Give back every line of the material exactly, as it appears below.

Source data
Start of Block

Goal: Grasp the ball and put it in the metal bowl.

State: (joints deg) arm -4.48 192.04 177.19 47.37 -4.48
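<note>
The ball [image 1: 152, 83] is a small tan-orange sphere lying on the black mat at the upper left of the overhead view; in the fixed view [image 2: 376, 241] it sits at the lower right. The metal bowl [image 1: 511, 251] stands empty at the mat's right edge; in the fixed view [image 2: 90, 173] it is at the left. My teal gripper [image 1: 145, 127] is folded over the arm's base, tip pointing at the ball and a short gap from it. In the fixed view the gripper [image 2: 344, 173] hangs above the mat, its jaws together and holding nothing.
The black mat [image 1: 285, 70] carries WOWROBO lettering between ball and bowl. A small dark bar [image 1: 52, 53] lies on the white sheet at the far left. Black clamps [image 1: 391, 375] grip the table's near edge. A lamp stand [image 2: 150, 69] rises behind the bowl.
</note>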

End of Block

Your response
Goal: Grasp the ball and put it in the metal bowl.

State: (joints deg) arm -4.48 192.04 177.19 47.37 -4.48
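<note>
The ball [image 1: 152, 83] is a small tan-orange sphere lying on the black mat at the upper left of the overhead view; in the fixed view [image 2: 376, 241] it sits at the lower right. The metal bowl [image 1: 511, 251] stands empty at the mat's right edge; in the fixed view [image 2: 90, 173] it is at the left. My teal gripper [image 1: 145, 127] is folded over the arm's base, tip pointing at the ball and a short gap from it. In the fixed view the gripper [image 2: 344, 173] hangs above the mat, its jaws together and holding nothing.
The black mat [image 1: 285, 70] carries WOWROBO lettering between ball and bowl. A small dark bar [image 1: 52, 53] lies on the white sheet at the far left. Black clamps [image 1: 391, 375] grip the table's near edge. A lamp stand [image 2: 150, 69] rises behind the bowl.
</note>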

What came before is the finished answer.